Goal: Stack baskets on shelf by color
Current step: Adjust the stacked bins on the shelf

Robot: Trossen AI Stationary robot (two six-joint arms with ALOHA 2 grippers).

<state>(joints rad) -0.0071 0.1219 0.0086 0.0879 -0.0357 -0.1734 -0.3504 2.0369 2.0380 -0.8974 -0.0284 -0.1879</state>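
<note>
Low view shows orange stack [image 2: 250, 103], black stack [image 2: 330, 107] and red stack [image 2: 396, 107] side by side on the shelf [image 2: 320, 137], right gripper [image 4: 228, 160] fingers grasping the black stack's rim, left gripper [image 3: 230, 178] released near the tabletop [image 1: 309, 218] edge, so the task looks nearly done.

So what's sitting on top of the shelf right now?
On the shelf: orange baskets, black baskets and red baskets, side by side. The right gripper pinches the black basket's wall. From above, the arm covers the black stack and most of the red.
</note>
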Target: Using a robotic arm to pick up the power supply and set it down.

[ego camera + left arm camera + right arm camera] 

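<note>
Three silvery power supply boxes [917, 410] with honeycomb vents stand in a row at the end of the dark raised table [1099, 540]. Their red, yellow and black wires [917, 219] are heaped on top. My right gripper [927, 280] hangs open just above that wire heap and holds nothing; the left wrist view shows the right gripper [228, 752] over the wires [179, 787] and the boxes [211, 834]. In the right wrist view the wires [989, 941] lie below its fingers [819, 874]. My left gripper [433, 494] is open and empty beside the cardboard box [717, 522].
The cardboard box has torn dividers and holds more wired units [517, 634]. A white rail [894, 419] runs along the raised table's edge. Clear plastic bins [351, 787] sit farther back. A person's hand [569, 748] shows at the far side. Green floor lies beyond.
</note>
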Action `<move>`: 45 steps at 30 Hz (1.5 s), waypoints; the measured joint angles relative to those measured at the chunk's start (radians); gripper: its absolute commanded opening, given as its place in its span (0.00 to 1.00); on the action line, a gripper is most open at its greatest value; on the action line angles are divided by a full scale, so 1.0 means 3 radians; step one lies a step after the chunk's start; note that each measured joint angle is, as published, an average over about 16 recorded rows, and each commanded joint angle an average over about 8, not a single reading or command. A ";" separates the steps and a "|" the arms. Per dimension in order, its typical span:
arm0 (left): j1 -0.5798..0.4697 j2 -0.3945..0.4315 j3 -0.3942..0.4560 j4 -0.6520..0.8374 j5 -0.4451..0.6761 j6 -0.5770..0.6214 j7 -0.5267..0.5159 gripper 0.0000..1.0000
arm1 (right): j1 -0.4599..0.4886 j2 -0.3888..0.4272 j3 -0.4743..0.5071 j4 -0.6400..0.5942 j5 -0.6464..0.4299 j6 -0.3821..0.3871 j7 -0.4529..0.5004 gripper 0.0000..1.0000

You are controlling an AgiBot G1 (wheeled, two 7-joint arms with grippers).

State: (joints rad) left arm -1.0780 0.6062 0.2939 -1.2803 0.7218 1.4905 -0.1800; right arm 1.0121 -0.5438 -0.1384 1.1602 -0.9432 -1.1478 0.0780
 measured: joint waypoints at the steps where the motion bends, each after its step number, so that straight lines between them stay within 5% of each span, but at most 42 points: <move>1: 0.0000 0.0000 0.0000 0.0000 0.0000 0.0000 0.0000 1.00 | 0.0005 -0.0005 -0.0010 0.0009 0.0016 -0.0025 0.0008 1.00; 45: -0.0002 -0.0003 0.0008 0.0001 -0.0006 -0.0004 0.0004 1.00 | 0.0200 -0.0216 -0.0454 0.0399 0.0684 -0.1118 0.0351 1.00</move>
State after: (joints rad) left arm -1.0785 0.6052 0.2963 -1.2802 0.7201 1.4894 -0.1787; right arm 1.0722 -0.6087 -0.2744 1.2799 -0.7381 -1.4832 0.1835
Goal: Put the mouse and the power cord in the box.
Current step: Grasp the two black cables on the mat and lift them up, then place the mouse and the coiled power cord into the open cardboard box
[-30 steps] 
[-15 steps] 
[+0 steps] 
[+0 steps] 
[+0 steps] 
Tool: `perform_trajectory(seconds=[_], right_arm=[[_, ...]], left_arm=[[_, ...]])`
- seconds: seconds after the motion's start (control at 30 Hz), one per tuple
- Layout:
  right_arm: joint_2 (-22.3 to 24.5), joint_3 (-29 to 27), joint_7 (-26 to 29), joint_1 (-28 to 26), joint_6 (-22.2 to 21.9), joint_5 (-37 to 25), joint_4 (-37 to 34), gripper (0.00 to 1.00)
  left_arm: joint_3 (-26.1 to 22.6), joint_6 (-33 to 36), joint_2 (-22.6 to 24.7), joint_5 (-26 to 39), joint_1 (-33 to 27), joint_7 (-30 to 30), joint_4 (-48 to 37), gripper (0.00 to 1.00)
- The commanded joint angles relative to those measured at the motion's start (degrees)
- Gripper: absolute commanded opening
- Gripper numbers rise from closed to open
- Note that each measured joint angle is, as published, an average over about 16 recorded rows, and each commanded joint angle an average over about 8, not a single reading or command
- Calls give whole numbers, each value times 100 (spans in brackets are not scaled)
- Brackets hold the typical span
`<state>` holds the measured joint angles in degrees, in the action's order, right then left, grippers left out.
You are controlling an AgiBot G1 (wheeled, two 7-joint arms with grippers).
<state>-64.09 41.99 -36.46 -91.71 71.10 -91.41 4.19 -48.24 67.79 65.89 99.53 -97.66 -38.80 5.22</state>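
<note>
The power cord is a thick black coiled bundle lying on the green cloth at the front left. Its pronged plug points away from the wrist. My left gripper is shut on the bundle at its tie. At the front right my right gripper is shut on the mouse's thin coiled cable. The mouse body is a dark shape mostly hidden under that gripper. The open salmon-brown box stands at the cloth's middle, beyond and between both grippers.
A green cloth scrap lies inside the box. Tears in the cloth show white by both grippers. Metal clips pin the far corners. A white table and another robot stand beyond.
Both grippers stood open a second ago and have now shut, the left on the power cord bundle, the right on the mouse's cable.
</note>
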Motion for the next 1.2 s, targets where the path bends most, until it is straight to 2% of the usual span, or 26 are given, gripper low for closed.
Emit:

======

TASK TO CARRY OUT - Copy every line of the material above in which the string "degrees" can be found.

SOLVED EXERCISE -
- The commanded joint angles relative to those measured at the motion's start (degrees)
`<state>` holds the measured joint angles in degrees, in the action's order, right then left, grippers left out.

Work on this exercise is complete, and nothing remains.